**TASK OBJECTIVE**
Your answer must be every line of the data that holds the string "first".

· · · · · · ·

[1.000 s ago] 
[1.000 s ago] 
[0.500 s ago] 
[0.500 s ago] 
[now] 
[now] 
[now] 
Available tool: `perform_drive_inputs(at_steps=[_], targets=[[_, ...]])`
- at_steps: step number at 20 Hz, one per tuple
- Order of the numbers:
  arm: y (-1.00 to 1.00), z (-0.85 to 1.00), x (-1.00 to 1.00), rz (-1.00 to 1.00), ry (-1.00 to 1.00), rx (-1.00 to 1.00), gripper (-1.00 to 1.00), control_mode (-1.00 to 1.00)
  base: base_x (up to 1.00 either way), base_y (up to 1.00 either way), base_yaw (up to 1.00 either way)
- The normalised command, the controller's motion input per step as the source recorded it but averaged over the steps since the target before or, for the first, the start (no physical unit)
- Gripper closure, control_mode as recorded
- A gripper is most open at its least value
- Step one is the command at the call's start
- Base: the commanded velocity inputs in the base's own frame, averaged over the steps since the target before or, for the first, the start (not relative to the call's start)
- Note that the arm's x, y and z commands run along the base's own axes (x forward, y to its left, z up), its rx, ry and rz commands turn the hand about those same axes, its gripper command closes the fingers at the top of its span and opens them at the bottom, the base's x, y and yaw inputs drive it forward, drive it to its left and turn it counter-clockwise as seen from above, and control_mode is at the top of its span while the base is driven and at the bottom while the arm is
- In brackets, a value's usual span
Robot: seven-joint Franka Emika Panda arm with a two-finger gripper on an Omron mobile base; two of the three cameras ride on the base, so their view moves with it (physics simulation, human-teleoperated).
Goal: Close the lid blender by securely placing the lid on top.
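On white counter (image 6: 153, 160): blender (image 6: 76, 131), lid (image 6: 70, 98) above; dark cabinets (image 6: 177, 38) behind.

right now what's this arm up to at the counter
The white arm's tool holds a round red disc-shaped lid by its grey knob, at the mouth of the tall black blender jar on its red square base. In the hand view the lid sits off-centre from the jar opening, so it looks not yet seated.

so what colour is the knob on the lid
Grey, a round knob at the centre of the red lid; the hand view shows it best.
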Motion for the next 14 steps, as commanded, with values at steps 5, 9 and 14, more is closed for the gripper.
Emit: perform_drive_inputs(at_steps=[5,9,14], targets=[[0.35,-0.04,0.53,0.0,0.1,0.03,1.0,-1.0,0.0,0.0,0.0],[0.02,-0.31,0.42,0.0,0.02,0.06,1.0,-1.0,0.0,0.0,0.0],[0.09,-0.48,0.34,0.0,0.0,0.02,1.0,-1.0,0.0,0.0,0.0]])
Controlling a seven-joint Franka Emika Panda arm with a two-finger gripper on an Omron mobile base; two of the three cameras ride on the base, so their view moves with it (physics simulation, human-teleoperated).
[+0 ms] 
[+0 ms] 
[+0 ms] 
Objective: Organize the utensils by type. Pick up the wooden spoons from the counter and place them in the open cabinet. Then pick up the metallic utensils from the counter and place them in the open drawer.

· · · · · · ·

**RESPONSE TO THE TASK**
- The normalised command, the controller's motion input per step as the source recorded it but averaged over the steps since the target before or, for the first, the start (no physical unit)
- Base: the commanded velocity inputs in the base's own frame, averaged over the steps since the target before or, for the first, the start (not relative to the call's start)

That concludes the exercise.